02:36:40.000 You just keep coming like, hey, it's me again.
02:36:42.000 And so then I started doing it every other year.
02:36:44.000 And then my promoter types, who are happy to take their 15%, they said, Henry, we love you, man, but you can't keep coming so often.
02:36:53.000 People are just getting a little up to here with it.

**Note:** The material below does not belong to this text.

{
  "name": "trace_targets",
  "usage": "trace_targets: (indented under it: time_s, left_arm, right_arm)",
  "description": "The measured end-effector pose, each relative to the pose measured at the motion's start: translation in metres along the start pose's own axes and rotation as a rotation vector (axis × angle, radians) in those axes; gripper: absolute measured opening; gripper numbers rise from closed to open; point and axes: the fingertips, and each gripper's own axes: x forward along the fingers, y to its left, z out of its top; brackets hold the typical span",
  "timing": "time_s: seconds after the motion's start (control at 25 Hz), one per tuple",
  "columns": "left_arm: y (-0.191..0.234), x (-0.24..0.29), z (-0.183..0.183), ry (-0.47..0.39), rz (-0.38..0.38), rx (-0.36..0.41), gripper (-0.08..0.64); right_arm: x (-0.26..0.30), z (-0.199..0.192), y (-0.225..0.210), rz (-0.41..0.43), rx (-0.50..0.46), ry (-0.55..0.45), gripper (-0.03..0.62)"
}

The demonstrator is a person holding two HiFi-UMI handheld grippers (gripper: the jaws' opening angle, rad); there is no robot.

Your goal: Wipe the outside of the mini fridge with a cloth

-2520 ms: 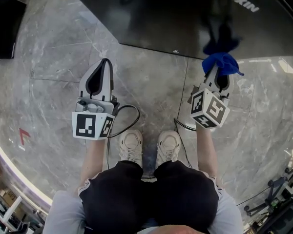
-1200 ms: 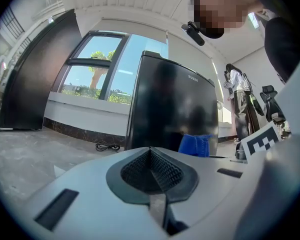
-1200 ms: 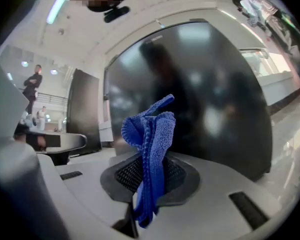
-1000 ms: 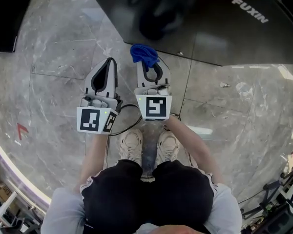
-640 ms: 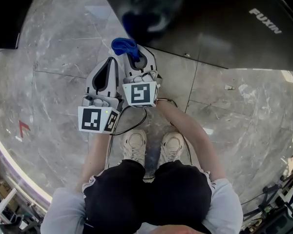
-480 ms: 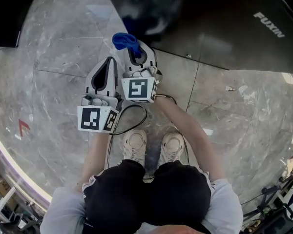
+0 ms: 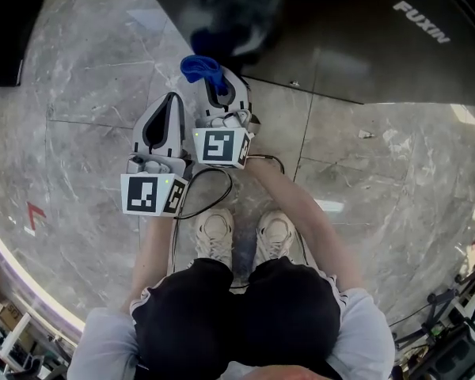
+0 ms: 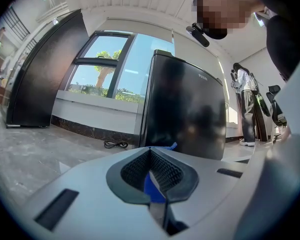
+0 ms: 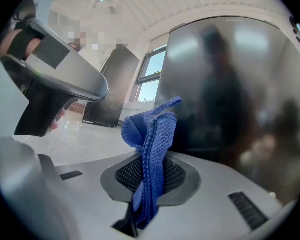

02:36:55.000 Even every other year?
02:36:56.000 Yeah.
02:36:57.000 But spoken word?
02:36:58.000 Uh-huh.
02:36:59.000 I would think that that would be enough time.
02:37:01.000 Me too.
02:37:02.000 I wish it was.
02:37:03.000 And so I did what everyone told me to this time around, because I know these people are all smarter than me.
02:37:09.000 And they said, can you wait a little while longer?
02:37:12.000 And so the last big tour is 2012. And I went out again in 2016. That was four years.
02:37:18.000 Basically, I went from one presidential election to another.
02:37:21.000 And the ticket sales spiked everywhere.
02:37:27.000 London was like 1,500 more tickets than I've ever done there.
02:37:31.000 I sold out two nights at the Sydney Opera House in Sydney.
02:37:33.000 It was amazing.
02:37:34.000 And I said, what's that about?
02:37:36.000 They said, you waited.
02:37:37.000 He gave people a time to forget how long you talk for.
02:37:44.000 And so it's sad to think that I have to wait until 2020. But I can do a little weekend here, a weekend there, but I can't go do the lap I just did next year.
02:37:56.000 No way.
02:37:56.000 But you want to.
02:37:57.000 Oh, man.
02:37:59.000 Yeah.
02:38:00.000 Yeah.
02:38:00.000 I like being on stage.
02:38:02.000 I love being in front of those people.
02:38:03.000 I like giving.
02:38:05.000 I guess getting is the hard part.
02:38:08.000 Like when people applaud at the end of the show, I just get nervous.
02:38:11.000 I just want to run.
02:38:12.000 I stand there like 1-1000, 2-1000, 3-1000.
02:38:15.000 Okay, I'm out of here.
02:38:17.000 Wow.
02:38:18.000 Yeah.
02:38:18.000 It just makes me uncomfortable.
02:38:20.000 Wow.
02:38:21.000 Listen, Henry Rollins, you're a unique motherfucker.
02:38:23.000 I don't think I've ever met anybody like you.
02:38:24.000 Well, thank you, sir.
02:38:25.000 No, I know.
02:38:25.000 I know I have not ever met anybody like you.
02:38:28.000 But I appreciate you.
02:38:29.000 I appreciate what you're doing.
02:38:30.000 And I appreciate your attitude.
02:38:31.000 And it is very contagious.
02:38:33.000 It's very exciting.
02:38:34.000 Thank you, sir.
02:38:34.000 And infectious.
02:38:35.000 And thank you very much for doing this.
02:38:36.000 Thank you.
02:38:36.000 I really, really appreciate it.
02:38:37.000 Thank you.
02:38:38.000 You got it.
02:38:39.000 Henry Rollins, ladies and gentlemen.